A strained noise tore from Julian’s throat. Then he captured her lips in the softest kiss, pouring every shred of longing and relief into the contact. He gentled the pressure, terrified of causing her pain. But Caroline made a noise of protest, tangling her fingers in his shirt to keep him close.
So Julian melted into her once more. Let her mend the fissures that had cracked him wide open in her absence.
“I love you,” he said. His fingertips traced down her throat, reassured by the rhythm of her pulse. “Rest. I’ll be here when you wake.”
*
In the following days, Caroline regained some fragile strength as the fever released its claws one grudging inch at a time. The deathly pallor of her skin gave way to a healthier glow, bringing some comfort to Julian’s fraying sanity.

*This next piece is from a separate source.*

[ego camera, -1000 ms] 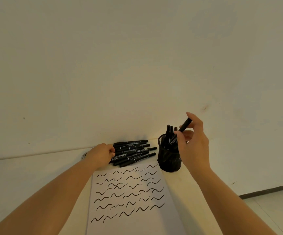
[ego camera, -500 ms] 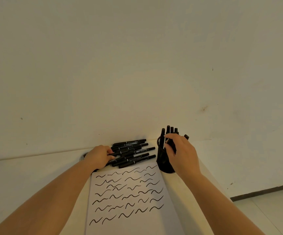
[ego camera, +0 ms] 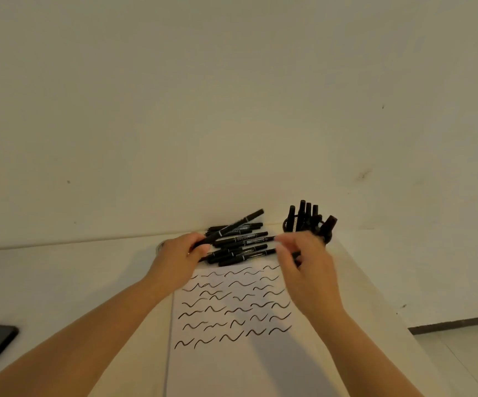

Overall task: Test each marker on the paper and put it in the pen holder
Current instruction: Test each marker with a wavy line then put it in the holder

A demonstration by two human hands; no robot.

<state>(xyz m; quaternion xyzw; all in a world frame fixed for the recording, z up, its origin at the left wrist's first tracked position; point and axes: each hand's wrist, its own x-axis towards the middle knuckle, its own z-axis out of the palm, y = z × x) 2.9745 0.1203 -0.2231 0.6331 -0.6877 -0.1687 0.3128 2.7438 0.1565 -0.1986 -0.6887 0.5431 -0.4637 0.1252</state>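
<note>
While the left hand [ego camera: 179,255] grips one marker [ego camera: 233,226], raised and tilted toward 2 o'clock above the marker pile [ego camera: 239,247], the right hand [ego camera: 303,265] hovers with fingers loosely spread, holding nothing. At 1 o'clock of the paper [ego camera: 232,325] stands the pen holder [ego camera: 309,224].

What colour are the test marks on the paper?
Black wavy strokes in rows on the white paper, seen in the head view.

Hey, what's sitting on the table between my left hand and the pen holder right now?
In the head view, the pile of black markers lies between your left hand and the pen holder; your right hand reaches in over that stretch too.
</note>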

One afternoon, when he returned upstairs from conferring with the doctor, Julian found her sitting at the edge of the bed, wrapped in a robe and attempting to stand on wobbly legs.
“What are you doing out of bed?” he snapped, striding over to grip her shoulders before she could topple to the floor. “Get back under the damned covers before you collapse.”

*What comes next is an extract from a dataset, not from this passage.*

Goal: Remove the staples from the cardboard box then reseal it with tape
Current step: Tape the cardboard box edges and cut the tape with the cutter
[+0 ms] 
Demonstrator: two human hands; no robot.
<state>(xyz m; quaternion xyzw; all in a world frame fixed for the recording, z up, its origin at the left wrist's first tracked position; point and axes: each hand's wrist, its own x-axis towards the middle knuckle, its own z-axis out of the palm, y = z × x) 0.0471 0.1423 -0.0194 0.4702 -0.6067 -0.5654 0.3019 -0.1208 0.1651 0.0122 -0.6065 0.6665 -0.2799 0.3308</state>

“You’re hovering, Julian.”
“You were at death’s door a handful of days ago. So yes, I’ll bloody well hover until you don’t look ready to faint.” He tried gentling his tone, thumbs sweeping over her shoulder blades. “Back in bed.”
“Bedrest accomplishes nothing. Help me walk.”
Christ, this woman would be the death of him.
Caroline tottered the length of the room on his arm with halting steps. They managed a complete circuit before her limbs gave out, but the small victory made her smile.
As Julian tucked the linens around her, Caroline clutched at his wrist with sudden urgency. “Bring me the sketch you made of Kellerman’s ring.”
Julian tensed. “Did you remember something?”
“Maybe.” She shook her head. “Let me see it again.”
He went to his study and rifled through the sheaf of cryptograms and drawings until he located the crumpled page, then returned to his wife’s side.
Caroline’s blue gaze sharpened at the sight. “There.” She traced the small leaf in his drawing. “This is not part of the crest. This motif is a signature.”
Understanding crashed through Julian. “You recognise it?”
Caroline gave a faint nod. “It matches a ring my late father once owned. All his friends had the same – a group of privileged men engaged in drinking, gambling, and debauchery.” Her brow creased. “One was tried for treason, but the details escape me now.”
“Did this group have a name?”
She paused, considering. “Yes, but I was a child. Between the scandal and his gambling debts, we left London for our countryside property near your father’s estate. My father sold off the ring.”
“You’re certain of this?”
Caroline nodded. “Yes. The signature belongs to Aurelius Van Derlyn on Albemarle Street.”
He pressed a fierce kiss to her knuckles. “Well done, duchess.”